Memory Access Pipeline LSU
Sub-module List
Sub-module | Description |
---|---|
LoadUnit | Load Instruction Execution Unit |
StoreUnit | Store Address Execution Unit |
StdExeUnit | Store Data Execution Unit |
AtomicsUnit | Atomic Instruction Execution Unit |
VLSU | Vector Memory Access |
LSQ | Load-Store Queue |
Uncache | Uncache Processing Unit |
SBuffer | Store Commit Buffer |
LoadMisalignBuffer | Load Misalignment Buffer |
StoreMisalignBuffer | Store Misalignment Buffer |
Design Specifications
Instruction Set Specifications
- Supports execution and writeback of Load / Store instructions in the RVI instruction set
- Supports RVA atomic instruction extension
- Supports RVH virtualization extension
- Supports RVV vector extension
- Supports Load / Store / Atomic access to Cacheable address spaces
- Supports Load / Store access to MMIO and Uncache address spaces (excluding vector memory access and misaligned memory access instructions)

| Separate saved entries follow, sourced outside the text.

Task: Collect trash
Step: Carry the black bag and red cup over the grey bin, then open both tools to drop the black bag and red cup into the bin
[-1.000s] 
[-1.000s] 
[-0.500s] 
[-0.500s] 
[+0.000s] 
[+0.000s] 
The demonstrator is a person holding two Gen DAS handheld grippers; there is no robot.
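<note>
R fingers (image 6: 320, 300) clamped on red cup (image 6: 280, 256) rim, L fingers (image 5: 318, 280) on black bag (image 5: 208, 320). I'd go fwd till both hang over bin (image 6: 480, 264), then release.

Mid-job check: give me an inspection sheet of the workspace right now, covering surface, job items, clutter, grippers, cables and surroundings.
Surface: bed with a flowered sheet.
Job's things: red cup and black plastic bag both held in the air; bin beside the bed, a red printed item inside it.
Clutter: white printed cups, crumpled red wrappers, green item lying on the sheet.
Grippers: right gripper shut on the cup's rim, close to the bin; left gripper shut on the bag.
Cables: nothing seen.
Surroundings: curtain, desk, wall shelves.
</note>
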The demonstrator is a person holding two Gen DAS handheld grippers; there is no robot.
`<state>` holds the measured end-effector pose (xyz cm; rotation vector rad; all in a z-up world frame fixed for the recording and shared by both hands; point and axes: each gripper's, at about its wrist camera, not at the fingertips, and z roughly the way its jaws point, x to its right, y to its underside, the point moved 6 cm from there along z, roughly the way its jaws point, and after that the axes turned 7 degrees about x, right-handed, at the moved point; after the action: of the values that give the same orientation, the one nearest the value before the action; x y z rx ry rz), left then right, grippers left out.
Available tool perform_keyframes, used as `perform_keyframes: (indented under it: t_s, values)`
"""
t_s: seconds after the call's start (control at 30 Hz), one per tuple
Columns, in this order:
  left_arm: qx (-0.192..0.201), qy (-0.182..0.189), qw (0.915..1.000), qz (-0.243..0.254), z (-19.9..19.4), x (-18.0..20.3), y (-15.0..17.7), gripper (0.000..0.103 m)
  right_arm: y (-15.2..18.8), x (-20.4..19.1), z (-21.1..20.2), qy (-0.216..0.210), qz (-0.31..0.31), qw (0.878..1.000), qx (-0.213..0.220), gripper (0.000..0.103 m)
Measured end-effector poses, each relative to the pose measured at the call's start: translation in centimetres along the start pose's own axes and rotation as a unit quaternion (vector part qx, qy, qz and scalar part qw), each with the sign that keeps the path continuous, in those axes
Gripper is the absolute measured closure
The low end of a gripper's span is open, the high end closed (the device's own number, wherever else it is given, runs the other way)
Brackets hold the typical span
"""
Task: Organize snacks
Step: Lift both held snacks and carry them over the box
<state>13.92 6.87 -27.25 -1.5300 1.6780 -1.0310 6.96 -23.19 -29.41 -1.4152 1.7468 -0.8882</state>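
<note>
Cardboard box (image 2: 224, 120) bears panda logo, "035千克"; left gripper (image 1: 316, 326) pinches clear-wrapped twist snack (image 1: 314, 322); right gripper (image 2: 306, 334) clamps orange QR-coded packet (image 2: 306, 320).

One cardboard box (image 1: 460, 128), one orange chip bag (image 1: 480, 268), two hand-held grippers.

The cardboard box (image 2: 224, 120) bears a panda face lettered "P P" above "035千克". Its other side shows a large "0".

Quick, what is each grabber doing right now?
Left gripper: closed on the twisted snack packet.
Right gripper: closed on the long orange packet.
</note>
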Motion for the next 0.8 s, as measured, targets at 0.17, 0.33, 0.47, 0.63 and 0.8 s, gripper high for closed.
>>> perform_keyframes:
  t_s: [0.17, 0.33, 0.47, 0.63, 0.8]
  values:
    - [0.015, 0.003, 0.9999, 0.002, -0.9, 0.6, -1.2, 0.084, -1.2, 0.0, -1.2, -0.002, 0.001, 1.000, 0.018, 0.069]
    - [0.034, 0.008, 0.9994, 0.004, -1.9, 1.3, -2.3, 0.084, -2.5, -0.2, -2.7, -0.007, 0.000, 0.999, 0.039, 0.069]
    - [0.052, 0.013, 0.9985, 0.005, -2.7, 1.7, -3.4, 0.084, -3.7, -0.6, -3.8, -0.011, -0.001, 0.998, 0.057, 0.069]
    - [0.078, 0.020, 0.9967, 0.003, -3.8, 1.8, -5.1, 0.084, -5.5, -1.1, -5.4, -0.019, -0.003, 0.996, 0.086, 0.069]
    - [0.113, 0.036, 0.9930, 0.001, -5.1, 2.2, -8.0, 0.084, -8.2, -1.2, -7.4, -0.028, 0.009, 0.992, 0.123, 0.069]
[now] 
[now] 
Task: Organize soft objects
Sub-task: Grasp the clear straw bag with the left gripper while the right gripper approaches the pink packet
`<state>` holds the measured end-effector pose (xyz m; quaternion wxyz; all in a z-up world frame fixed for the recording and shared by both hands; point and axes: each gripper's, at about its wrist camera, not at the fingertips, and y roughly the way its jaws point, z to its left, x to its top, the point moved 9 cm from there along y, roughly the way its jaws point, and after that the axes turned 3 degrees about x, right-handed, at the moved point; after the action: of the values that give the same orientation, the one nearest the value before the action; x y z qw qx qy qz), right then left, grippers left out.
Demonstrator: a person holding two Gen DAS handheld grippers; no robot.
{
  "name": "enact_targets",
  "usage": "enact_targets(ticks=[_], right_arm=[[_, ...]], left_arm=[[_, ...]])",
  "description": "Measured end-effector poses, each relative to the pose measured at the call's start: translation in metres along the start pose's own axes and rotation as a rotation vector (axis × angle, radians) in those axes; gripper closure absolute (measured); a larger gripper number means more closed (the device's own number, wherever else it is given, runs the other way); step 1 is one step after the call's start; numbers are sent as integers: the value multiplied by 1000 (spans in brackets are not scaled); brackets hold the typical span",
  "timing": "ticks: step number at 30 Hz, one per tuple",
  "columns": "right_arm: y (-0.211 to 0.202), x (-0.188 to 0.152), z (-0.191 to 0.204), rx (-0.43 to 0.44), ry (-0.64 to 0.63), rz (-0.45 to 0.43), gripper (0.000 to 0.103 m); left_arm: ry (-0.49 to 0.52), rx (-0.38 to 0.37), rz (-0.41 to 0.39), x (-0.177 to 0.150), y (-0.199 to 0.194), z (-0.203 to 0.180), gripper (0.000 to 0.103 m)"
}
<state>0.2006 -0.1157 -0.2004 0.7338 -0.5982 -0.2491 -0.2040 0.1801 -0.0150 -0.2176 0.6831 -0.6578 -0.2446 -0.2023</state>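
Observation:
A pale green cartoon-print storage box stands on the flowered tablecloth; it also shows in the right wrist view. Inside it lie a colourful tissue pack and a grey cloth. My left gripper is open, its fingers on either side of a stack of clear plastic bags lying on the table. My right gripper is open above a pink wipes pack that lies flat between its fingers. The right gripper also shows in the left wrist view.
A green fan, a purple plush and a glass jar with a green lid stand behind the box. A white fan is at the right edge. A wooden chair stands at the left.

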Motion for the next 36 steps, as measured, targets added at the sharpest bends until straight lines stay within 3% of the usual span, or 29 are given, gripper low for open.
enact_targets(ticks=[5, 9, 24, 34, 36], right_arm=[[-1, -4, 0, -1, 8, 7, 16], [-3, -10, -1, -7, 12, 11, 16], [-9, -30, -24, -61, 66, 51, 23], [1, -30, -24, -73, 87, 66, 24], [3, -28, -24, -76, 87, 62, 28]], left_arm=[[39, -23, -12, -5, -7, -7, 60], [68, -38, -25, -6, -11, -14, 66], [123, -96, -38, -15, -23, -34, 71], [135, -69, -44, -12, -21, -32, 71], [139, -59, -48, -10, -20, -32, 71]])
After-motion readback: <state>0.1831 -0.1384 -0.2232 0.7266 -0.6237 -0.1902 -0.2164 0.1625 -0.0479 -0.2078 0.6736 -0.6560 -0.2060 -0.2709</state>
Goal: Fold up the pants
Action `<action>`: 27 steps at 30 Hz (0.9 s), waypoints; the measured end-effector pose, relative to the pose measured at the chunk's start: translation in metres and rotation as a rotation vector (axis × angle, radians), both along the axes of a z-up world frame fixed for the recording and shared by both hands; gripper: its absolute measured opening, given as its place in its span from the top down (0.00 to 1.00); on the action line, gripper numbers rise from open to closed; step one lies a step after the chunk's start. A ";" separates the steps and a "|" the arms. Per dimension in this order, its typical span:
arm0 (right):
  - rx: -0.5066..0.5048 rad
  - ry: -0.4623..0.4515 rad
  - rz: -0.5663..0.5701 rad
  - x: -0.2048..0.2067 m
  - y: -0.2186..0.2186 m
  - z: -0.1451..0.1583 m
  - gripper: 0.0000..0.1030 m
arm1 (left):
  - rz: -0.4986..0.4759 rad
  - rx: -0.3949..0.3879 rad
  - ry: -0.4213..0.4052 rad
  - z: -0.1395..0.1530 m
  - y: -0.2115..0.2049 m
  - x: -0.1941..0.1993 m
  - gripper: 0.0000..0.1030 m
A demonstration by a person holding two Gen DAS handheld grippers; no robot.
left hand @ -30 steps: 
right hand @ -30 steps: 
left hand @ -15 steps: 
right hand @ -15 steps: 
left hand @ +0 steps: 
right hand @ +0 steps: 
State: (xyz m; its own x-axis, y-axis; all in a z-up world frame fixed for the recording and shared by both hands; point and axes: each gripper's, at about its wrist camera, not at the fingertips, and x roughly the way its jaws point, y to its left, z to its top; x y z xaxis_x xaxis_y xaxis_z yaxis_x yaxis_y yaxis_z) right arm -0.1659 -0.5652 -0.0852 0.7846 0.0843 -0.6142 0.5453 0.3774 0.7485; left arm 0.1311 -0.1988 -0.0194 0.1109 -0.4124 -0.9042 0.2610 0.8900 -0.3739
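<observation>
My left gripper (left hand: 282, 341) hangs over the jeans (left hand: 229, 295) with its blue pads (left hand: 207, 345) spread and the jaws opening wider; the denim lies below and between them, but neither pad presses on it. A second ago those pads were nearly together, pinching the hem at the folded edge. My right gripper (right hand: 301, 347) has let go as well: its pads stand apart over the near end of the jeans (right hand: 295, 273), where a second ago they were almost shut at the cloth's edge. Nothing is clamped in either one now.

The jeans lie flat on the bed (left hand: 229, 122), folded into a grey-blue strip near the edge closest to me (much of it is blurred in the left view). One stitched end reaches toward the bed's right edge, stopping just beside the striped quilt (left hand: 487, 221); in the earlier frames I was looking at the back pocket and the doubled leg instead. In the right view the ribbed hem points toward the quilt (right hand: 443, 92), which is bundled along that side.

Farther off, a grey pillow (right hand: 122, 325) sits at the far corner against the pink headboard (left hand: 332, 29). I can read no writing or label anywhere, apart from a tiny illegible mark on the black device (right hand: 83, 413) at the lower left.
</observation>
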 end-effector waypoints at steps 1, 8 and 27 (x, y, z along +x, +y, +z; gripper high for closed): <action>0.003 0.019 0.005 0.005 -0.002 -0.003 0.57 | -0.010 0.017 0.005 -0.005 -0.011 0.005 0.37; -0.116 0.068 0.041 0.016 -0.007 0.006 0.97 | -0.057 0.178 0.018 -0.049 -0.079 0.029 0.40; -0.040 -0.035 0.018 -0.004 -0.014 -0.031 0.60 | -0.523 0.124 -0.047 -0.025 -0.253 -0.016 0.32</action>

- Supports cache operation instructions like Zicbom and Zicboz, supports Zicbop software prefetch instruction
- Supports misaligned memory access (Zicclsm), and guarantees atomicity of misaligned memory access within a 16B alignment range (Zama16b)
- Supports Sv39 and Sv48 paging mechanisms
- Supports contiguous page address translation (Svnapot)
- Supports page-based memory attributes (Svpbmt)
- Supports Pointer masking (Supm, Ssnpm, Sspm)
- Supports Compare-and-Swap atomic instruction (Zacas)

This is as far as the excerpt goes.